# Work to complete:
Give all of the data below again exactly, and drop the images.

####

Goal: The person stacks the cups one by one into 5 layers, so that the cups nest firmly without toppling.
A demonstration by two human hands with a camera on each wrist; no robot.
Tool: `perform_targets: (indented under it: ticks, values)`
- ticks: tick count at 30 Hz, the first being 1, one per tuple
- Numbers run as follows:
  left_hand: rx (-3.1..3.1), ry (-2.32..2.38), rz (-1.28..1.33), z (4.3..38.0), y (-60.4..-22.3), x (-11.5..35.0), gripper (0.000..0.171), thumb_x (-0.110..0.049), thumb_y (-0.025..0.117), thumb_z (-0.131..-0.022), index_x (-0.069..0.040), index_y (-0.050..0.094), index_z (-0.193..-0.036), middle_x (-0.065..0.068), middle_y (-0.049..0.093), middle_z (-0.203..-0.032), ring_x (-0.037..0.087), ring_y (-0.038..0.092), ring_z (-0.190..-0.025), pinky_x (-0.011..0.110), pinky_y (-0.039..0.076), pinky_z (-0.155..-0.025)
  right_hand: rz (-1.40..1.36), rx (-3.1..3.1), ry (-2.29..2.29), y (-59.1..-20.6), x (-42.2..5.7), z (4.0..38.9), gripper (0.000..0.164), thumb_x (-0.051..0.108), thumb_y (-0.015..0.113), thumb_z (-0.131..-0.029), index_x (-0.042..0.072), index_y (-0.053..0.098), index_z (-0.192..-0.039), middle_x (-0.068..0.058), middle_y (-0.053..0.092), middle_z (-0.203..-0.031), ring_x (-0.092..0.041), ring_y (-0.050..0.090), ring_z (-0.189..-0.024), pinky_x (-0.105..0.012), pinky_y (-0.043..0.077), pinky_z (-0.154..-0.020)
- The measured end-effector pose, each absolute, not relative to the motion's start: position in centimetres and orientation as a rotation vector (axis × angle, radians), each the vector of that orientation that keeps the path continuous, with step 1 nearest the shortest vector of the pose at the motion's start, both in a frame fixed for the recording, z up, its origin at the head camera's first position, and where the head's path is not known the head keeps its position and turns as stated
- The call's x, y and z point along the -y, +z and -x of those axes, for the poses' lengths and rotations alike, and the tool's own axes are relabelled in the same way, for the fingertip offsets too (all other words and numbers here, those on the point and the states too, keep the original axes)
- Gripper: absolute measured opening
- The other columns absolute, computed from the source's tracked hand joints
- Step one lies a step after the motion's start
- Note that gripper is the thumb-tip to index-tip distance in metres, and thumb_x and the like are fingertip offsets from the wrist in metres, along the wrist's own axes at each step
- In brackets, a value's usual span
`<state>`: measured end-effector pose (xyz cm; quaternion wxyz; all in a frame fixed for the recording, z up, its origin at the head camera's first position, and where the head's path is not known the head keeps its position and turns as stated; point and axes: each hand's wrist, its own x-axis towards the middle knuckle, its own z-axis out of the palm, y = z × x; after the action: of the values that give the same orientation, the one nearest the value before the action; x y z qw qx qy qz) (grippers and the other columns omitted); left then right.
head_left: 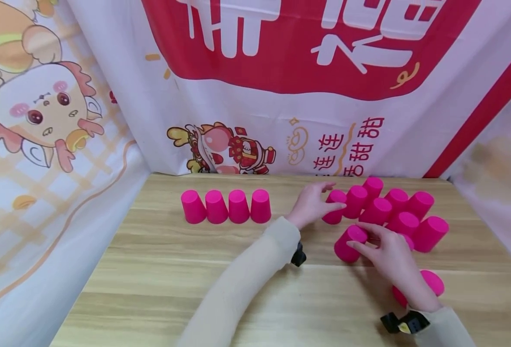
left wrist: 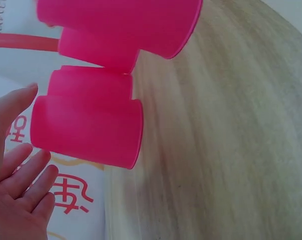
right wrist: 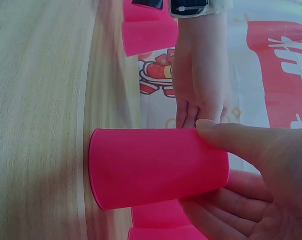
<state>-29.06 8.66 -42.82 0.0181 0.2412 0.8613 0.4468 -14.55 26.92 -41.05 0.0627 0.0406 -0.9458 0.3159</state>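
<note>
Pale wooden table (head_left: 151,289): right fingers (right wrist: 241,202) around one pink cup (right wrist: 156,165), left fingers (left wrist: 31,172) loose, empty, beside another cup (left wrist: 85,130)

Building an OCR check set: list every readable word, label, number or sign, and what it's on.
"连连": red print, white fabric backdrop.
"甜甜": red print, same backdrop.
"ant": grey letters, same backdrop, left wrist view; cut off.
Other small red characters there: partly hidden, unreadable.
Large white characters, red printed panel: cut off by frame.
Black wrist device, lower right: yellow mark too small to read.
Pink tapered cups: no text visible.
</note>
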Motion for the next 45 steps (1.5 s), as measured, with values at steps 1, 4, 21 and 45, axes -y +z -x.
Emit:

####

# Your solution:
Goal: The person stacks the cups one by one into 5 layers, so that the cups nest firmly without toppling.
A demonstration by two human hands with a camera on each wrist; no robot.
Tool: `perform_targets: (indented under it: ticks, values)`
- ticks: tick count at 30 Hz, the first being 1, one per tuple
- Numbers run as follows:
  left_hand: rx (-3.1..3.1), ry (-2.32..2.38), rz (-1.28..1.33), z (4.3..38.0), y (-60.4..-22.3), x (-11.5..35.0), gripper (0.000..0.171), thumb_x (-0.110..0.049), thumb_y (-0.025..0.117), thumb_z (-0.131..-0.022), index_x (-0.069..0.040), index_y (-0.050..0.094), index_z (-0.193..-0.036), middle_x (-0.065..0.068), middle_y (-0.049..0.093), middle_z (-0.203..-0.032), ring_x (-0.037..0.087), ring_y (-0.038..0.092), ring_z (-0.190..-0.025), pinky_x (-0.011..0.110), pinky_y (-0.039..0.076), pinky_z (-0.155..-0.025)
  right_hand: rz (-1.40..1.36), rx (-3.1..3.1), ry (-2.29..2.29), y (-59.1..-20.6), x (-42.2..5.7), z (4.0..38.9), gripper (0.000..0.164), thumb_x (-0.051..0.108), thumb_y (-0.015..0.113), thumb_z (-0.131..-0.029), index_x (-0.042..0.072), index_y (-0.053..0.098), index_z (-0.192..-0.039), middle_x (-0.068..0.058), middle_y (-0.053..0.092), middle_z (-0.203..-0.031), ring_x (-0.092..0.041), ring_y (-0.050..0.090), ring_z (-0.189..-0.024), pinky_x (-0.105..0.012), pinky_y (-0.043..0.077), pinky_z (-0.154..-0.020)
- The measured end-effector pose, each absolute, not relative to the motion's start: position in centimetres and orientation as a rotation vector (axis × angle, radians), each the vector of that orientation that keeps the path continuous, with step 1 nearest the shortest vector of the pose at the motion's start, both in a frame fixed for the recording, z up, its origin at the head camera's first position, and where the head's path is not known the head keeps its position and turns as stated
- The call's x, y and z point along the -y, +z and -x of those axes, for the poses' lengths and rotations alike, and the tool's own axes are relabelled in the same way, for the fingertip offsets too (all other words and numbers here, those on the point and the states too, keep the original axes)
- Gripper: absolute measured opening
- The other columns absolute, computed from the source's tracked hand joints
- Step one lies a step after the motion's start
- Note that gripper is the thumb-tip to index-tip distance in metres, and thumb_x and the like are fingertip offsets from the wrist in metres, along the wrist's own axes at each step
- In brackets, a value's usual span
`<state>`: measured end-effector pose (xyz cm; quaternion wxyz; all in a frame fixed for the recording, z up, its origin at the head camera's first position, and where the head's path is not known the head keeps its position and turns as stated; point and axes: each hand's wrist, its own x-axis towards the middle knuckle, its own z-axis out of the palm, y = z × x; after the action: of the values that give the same orientation, the one nearest the value before the action; x y z qw qx qy qz) (grippers and the other columns omitted); left then right.
head_left: 
left wrist: 
right wrist: 
<state>-29.06 8.66 -42.82 0.0181 0.2412 0.8613 0.4468 -14.55 26.92 -41.05 0.0627 0.0406 -0.9458 0.3159</state>
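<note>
Pale wooden table (head_left: 151,289): right fingers (right wrist: 241,202) around one pink cup (right wrist: 156,165), left fingers (left wrist: 31,172) loose, empty, beside another cup (left wrist: 85,130)

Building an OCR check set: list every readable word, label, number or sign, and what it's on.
"连连": red print, white fabric backdrop.
"甜甜": red print, same backdrop.
"ant": grey letters, same backdrop, left wrist view; cut off.
Other small red characters there: partly hidden, unreadable.
Large white characters, red printed panel: cut off by frame.
Black wrist device, lower right: yellow mark too small to read.
Pink tapered cups: no text visible.
</note>
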Motion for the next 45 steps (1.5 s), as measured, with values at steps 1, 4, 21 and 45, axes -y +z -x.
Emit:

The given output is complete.